▸ **Task**:
Search the records for the word "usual" and pick out every line that has it.

Stored items:
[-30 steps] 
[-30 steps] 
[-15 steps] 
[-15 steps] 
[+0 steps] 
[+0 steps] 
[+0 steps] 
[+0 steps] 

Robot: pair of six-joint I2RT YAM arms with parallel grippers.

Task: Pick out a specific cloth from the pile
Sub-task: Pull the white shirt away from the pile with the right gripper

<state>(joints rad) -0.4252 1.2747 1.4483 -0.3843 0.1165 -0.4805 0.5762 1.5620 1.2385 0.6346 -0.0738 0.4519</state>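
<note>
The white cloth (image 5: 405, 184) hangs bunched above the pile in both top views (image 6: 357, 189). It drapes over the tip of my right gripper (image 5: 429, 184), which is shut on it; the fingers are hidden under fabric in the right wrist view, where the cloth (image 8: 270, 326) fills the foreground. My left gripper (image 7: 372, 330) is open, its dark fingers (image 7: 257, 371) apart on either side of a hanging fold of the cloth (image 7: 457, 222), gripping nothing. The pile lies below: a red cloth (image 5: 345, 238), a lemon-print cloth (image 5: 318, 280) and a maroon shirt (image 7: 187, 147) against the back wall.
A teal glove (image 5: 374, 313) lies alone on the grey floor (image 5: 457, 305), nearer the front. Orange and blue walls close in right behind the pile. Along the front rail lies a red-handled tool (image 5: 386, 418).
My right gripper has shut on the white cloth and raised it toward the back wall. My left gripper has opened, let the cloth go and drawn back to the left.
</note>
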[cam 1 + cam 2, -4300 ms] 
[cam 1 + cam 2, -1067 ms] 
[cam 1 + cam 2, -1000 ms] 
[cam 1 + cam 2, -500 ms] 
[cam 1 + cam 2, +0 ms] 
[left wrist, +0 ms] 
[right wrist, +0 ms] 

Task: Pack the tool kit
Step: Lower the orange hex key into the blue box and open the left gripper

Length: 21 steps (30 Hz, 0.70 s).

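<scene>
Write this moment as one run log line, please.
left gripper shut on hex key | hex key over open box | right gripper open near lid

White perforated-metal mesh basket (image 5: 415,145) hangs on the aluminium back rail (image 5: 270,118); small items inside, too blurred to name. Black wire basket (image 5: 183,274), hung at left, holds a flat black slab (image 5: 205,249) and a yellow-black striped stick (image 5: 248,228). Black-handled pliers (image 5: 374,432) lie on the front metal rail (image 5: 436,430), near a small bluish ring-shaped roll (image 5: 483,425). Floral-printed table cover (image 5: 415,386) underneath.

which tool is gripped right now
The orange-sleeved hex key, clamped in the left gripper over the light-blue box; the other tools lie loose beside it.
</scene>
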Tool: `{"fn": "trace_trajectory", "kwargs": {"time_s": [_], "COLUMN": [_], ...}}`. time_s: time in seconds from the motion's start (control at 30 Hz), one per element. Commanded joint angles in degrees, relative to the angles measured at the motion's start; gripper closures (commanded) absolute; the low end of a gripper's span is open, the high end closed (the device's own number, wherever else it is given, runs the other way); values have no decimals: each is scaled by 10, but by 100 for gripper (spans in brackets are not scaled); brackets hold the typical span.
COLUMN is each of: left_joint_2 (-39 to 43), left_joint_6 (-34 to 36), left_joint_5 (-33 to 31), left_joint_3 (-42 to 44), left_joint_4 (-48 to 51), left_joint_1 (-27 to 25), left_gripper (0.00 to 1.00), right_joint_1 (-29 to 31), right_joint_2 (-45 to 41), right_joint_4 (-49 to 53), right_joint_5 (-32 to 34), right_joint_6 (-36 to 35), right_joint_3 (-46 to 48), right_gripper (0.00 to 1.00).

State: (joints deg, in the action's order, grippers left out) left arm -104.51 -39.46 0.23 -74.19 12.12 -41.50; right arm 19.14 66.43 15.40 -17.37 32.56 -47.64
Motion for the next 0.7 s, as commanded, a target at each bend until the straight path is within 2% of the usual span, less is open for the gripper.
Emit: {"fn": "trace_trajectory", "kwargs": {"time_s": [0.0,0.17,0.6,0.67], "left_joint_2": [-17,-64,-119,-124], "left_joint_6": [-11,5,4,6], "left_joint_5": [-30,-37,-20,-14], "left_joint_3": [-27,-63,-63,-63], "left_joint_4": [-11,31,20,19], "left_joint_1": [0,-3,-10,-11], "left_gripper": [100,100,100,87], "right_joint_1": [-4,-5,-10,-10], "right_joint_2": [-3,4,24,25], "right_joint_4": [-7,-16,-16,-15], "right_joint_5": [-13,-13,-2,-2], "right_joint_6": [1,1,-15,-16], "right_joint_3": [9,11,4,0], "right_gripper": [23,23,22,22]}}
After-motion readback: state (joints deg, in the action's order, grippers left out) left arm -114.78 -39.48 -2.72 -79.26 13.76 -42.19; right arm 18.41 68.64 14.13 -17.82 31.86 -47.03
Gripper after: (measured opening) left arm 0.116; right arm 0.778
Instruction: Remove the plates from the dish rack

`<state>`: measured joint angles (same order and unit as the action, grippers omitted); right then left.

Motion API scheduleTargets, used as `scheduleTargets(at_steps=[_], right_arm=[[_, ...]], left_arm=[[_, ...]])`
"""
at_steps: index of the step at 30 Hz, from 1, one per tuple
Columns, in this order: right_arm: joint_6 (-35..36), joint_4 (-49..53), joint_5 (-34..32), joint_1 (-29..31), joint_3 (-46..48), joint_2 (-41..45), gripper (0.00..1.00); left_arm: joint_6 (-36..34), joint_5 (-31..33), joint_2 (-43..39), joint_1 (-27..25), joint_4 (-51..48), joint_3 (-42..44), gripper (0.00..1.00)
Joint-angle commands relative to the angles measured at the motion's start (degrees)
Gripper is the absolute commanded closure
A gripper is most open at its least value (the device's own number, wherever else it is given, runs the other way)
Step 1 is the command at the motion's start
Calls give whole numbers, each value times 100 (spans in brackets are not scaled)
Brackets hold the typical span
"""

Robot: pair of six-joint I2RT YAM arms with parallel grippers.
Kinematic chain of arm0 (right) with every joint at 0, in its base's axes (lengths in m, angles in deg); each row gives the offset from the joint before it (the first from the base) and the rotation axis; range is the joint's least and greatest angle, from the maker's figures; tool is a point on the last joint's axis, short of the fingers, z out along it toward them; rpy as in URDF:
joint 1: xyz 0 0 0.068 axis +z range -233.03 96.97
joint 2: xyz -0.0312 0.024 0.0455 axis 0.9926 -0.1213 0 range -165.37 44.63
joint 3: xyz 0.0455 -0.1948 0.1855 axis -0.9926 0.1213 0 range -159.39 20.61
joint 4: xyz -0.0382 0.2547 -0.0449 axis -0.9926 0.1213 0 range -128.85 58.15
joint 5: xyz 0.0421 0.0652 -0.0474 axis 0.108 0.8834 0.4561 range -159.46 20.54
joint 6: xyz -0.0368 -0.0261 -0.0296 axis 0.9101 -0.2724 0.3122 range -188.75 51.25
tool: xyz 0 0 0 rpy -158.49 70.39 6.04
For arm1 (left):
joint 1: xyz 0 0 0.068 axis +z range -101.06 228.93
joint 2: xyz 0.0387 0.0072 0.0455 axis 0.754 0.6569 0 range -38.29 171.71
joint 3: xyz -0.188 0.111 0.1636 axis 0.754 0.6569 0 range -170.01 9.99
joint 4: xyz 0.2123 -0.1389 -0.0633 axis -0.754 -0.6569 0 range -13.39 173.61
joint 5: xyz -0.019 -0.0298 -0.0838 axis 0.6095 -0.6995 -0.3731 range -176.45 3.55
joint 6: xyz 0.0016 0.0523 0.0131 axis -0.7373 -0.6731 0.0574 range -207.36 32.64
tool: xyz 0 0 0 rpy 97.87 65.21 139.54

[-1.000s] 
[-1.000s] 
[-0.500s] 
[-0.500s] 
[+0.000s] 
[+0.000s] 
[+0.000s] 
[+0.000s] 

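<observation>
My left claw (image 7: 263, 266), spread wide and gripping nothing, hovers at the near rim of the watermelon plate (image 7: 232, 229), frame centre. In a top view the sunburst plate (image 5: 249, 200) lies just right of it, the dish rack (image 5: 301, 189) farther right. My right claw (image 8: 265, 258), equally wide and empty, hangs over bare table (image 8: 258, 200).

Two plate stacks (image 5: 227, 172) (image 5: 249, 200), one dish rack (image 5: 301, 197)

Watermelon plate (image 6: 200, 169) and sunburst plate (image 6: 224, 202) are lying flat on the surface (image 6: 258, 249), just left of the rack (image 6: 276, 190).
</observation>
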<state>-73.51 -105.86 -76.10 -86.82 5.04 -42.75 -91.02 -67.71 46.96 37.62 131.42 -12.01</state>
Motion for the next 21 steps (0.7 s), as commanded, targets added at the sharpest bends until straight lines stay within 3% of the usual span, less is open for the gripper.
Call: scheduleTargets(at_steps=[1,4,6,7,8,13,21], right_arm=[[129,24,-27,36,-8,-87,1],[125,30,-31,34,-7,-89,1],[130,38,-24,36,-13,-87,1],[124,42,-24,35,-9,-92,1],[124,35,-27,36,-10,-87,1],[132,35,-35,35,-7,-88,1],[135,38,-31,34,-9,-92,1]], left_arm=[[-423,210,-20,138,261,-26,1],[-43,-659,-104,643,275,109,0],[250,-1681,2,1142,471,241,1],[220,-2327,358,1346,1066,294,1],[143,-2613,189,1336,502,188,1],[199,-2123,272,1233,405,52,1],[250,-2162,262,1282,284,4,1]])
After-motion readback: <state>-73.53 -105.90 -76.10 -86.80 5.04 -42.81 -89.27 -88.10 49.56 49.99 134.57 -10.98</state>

▸ **Result**:
Motion for the next 0.7 s, as commanded, a target at each bend until the straight path is within 2% of the usual span, less is open for the gripper.
Motion for the next 21 steps (0.7 s), as commanded, targets added at the sharpest bends until straight lines stay within 3% of the usual span, less is open for the gripper.

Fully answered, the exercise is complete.